Having a little trouble feeling this one. I just can't seem to hit my stride choosing fabrics. And, the more I do, the less excited I am. It doesn't seem worth starting over. And, I'm too far in to stop.
This isn't the only quilt I'm feeling this way about. I finally ordered the thread to finish the star quilt. I don't have any ideas what I'm quilting, but the thread will be here any day. I can't get my "sea legs" under me on that one. I want to work on the Double Wedding Ring, but it's such a busy time that I just can't seem to get excited about that one either. We still haven't ordered the batting. Actually, I do get excited about it, but it's usually at a time I should be doing something else, and it happens in spits and spurts.
I have this thing I do when I feel like this about quilting. And, it's a great time for it. I sew for Linus. Linus quilts have no rules. They can be messy and crazy and even ugly. And, they can be freeing, and expressive, and even motivating. And, they are ALL something done for someone else. And, that speaks to me louder than any show quilts or prize winners.
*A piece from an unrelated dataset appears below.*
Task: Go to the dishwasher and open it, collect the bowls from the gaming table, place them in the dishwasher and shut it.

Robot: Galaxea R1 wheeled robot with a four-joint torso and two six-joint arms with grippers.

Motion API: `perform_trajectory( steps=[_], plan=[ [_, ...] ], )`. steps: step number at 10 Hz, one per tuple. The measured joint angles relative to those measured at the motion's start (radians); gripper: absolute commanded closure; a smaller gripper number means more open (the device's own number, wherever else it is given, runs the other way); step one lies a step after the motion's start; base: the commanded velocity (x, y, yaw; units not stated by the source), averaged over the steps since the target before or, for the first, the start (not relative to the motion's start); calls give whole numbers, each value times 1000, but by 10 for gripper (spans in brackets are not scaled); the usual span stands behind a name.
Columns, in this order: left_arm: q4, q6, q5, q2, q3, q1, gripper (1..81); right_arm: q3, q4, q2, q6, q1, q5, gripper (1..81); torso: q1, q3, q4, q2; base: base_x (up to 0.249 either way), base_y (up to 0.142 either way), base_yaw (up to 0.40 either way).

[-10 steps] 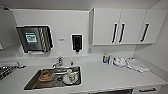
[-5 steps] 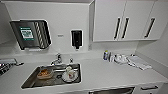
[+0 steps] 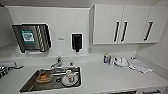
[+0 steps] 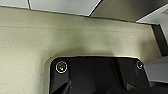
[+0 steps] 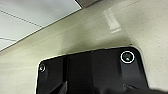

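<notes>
**Robot at kitchen sink table; dishwasher front not yet identified**

Nearest the camera, at the lower edge of the head view, dark handle slots [image 3: 150,91] mark the fronts below the white table [image 3: 107,80]. Whether one of these belongs to the dishwasher cannot be told; no steel door is visible. No bowls of the task and no gaming table are present here.

Judgement on handling: a dishwasher door is stiff, hinged low and fairly heavy; it is best taken at its top-edge handle and drawn outward and down. Plastic bowls should be light, rigid and somewhat slippery, best gripped at the rim.

Containers: the steel sink [image 3: 32,83], set into the table, holds a brownish dish [image 3: 44,77], a white plate [image 3: 70,80] and a cup [image 3: 69,73] standing on it. A tap [image 3: 58,62] stands behind the sink.

Farther along, a small bottle [image 3: 106,58] and white crockery [image 3: 121,62] sit beside a folded cloth [image 3: 140,65].

On the wall: a paper-towel dispenser [image 3: 32,37], a black soap dispenser [image 3: 76,42] and white cabinets [image 3: 122,23].

Pincers: both wrist views look over the robot's dark plate at pale flooring; whether either pincer is apart or together cannot be told.
</notes>
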Motion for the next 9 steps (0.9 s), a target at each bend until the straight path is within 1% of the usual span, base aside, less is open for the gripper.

So, next week, while Sydney is living in my sewing room, I'm going to be sewing strips together in my first...I can't remember the name, but something about a race, where you sew all your strips together in one long strip, then cut it to length and sew those strips into a quilt top. Fast. Peaceful. Easy. No rules. Just me and fabric and thread and color and a sewing machine.
Everybody have a great Friday and a great weekend. Three days off is going to be wonderful. And, next Friday is graduation. And, Syd and I need to open her first checking account.
Holy Moly. Everything is moving so fast. And, fortunately, my quilting is taking a backseat to some of the other, more important things going on.
We had a real "come to Jesus" talk this week about chores and gratitude and responsibility and expectations. I was cool and calm and straightforward. I set it all on the line. And, I got real emotion back. She let me behind the cloak of independence that she wears to keep people at a distance. And, last night, I got a thank you. First one in a LONG time.